* _To do_:
Repeat the records. Match each character exactly.
__________
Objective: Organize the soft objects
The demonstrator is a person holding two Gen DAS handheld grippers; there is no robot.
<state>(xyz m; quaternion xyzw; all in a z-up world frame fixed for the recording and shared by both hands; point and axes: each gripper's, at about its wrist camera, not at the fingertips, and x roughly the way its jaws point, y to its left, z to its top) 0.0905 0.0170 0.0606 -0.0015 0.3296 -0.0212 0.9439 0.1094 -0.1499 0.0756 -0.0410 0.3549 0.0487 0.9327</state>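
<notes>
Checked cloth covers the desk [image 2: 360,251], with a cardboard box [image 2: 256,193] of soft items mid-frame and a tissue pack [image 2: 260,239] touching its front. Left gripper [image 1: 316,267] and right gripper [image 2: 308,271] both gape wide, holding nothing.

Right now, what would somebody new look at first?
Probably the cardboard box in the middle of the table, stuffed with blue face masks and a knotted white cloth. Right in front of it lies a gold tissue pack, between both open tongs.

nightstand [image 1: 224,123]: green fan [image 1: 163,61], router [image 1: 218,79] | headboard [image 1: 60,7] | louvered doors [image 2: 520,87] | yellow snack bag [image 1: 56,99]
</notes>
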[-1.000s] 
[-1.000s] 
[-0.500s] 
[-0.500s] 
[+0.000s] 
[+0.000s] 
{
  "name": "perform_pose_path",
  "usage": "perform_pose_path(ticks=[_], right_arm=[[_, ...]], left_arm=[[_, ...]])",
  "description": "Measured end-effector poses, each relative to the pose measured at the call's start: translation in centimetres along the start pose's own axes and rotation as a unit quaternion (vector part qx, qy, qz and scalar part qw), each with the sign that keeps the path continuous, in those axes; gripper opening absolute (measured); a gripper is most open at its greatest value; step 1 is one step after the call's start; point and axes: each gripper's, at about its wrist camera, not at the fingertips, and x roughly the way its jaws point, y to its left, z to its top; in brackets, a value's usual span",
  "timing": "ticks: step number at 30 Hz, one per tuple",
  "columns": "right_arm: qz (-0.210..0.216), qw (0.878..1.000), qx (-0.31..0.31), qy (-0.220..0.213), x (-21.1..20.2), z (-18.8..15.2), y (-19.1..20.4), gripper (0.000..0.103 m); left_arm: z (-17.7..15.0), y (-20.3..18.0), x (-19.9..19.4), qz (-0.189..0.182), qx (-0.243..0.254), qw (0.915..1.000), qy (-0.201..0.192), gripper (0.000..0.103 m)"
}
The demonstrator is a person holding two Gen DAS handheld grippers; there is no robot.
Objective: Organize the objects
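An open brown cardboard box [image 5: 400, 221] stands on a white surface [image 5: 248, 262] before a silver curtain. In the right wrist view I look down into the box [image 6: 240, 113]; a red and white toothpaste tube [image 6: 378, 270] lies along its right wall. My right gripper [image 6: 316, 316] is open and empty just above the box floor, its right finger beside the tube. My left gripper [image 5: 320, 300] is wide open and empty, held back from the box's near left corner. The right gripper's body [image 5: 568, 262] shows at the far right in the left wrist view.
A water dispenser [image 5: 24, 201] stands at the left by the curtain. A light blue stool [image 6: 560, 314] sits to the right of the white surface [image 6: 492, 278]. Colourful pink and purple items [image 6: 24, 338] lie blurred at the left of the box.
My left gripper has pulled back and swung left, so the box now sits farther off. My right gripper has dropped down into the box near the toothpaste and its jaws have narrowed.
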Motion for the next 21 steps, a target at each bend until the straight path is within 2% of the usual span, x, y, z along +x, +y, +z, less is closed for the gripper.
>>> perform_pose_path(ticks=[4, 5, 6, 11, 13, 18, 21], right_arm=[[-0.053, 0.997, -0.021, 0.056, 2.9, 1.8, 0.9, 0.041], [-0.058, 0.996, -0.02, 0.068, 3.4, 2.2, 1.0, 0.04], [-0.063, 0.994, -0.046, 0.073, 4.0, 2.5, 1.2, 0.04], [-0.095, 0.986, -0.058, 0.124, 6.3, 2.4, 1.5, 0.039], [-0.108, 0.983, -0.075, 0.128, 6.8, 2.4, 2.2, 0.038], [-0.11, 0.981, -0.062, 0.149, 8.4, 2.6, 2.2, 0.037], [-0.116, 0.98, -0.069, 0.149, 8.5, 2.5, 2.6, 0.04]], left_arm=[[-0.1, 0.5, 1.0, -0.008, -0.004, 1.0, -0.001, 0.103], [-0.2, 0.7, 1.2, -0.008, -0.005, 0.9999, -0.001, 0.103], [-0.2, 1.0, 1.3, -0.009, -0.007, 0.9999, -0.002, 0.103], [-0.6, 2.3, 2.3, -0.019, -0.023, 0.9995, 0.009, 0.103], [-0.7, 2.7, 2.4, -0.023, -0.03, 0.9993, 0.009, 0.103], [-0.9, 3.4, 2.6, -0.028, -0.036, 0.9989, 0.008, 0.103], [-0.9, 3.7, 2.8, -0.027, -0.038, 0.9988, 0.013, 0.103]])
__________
* _Your solution_:
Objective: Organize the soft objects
The demonstrator is a person holding two Gen DAS handheld grippers; there is no robot.
<state>(xyz m; quaternion xyzw; all in a z-up world frame fixed for the recording and shared by both hands; point and axes: each gripper's, at about its wrist camera, not at the fingertips, and x roughly the way its jaws point, y to its left, z to its top) 0.0905 0.0170 0.0606 -0.0015 0.3296 -0.0212 0.9439 0.1094 -0.1499 0.0756 -0.0410 0.3549 0.0487 0.9327</state>
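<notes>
Checked cloth covers the desk [image 2: 360,251], with a cardboard box [image 2: 256,193] of soft items mid-frame and a tissue pack [image 2: 260,239] touching its front. Left gripper [image 1: 316,267] and right gripper [image 2: 308,271] both gape wide, holding nothing.

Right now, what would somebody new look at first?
Probably the cardboard box in the middle of the table, stuffed with blue face masks and a knotted white cloth. Right in front of it lies a gold tissue pack, between both open tongs.

nightstand [image 1: 224,123]: green fan [image 1: 163,61], router [image 1: 218,79] | headboard [image 1: 60,7] | louvered doors [image 2: 520,87] | yellow snack bag [image 1: 56,99]
</notes>
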[-1.000s] 
[-1.000s] 
[-0.500s] 
[-0.500s] 
[+0.000s] 
[+0.000s] 
{
  "name": "perform_pose_path",
  "usage": "perform_pose_path(ticks=[_], right_arm=[[_, ...]], left_arm=[[_, ...]])",
  "description": "Measured end-effector poses, each relative to the pose measured at the call's start: translation in centimetres along the start pose's own axes and rotation as a unit quaternion (vector part qx, qy, qz and scalar part qw), each with the sign that keeps the path continuous, in those axes; gripper opening absolute (measured); a gripper is most open at its greatest value; step 1 is one step after the call's start; point and axes: each gripper's, at about its wrist camera, not at the fingertips, and x roughly the way its jaws point, y to its left, z to its top; in brackets, a value's usual span",
  "timing": "ticks: step number at 30 Hz, one per tuple",
  "columns": "right_arm: qz (-0.210..0.216), qw (0.878..1.000), qx (-0.31..0.31), qy (-0.220..0.213), x (-21.1..20.2), z (-18.8..15.2), y (-19.1..20.4), gripper (0.000..0.103 m); left_arm: z (-17.7..15.0), y (-20.3..18.0), x (-19.9..19.4), qz (-0.189..0.182), qx (-0.243..0.254), qw (0.915..1.000), qy (-0.201..0.192), gripper (0.000..0.103 m)"
}
The demonstrator is a person holding two Gen DAS handheld grippers; there is no robot.
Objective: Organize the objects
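An open brown cardboard box [image 5: 400, 221] stands on a white surface [image 5: 248, 262] before a silver curtain. In the right wrist view I look down into the box [image 6: 240, 113]; a red and white toothpaste tube [image 6: 378, 270] lies along its right wall. My right gripper [image 6: 316, 316] is open and empty just above the box floor, its right finger beside the tube. My left gripper [image 5: 320, 300] is wide open and empty, held back from the box's near left corner. The right gripper's body [image 5: 568, 262] shows at the far right in the left wrist view.
A water dispenser [image 5: 24, 201] stands at the left by the curtain. A light blue stool [image 6: 560, 314] sits to the right of the white surface [image 6: 492, 278]. Colourful pink and purple items [image 6: 24, 338] lie blurred at the left of the box.
My left gripper has pulled back and swung left, so the box now sits farther off. My right gripper has dropped down into the box near the toothpaste and its jaws have narrowed.
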Motion for the next 21 steps, a target at each bend until the straight path is within 2% of the usual span, x, y, z along +x, +y, +z, less is closed for the gripper.
>>> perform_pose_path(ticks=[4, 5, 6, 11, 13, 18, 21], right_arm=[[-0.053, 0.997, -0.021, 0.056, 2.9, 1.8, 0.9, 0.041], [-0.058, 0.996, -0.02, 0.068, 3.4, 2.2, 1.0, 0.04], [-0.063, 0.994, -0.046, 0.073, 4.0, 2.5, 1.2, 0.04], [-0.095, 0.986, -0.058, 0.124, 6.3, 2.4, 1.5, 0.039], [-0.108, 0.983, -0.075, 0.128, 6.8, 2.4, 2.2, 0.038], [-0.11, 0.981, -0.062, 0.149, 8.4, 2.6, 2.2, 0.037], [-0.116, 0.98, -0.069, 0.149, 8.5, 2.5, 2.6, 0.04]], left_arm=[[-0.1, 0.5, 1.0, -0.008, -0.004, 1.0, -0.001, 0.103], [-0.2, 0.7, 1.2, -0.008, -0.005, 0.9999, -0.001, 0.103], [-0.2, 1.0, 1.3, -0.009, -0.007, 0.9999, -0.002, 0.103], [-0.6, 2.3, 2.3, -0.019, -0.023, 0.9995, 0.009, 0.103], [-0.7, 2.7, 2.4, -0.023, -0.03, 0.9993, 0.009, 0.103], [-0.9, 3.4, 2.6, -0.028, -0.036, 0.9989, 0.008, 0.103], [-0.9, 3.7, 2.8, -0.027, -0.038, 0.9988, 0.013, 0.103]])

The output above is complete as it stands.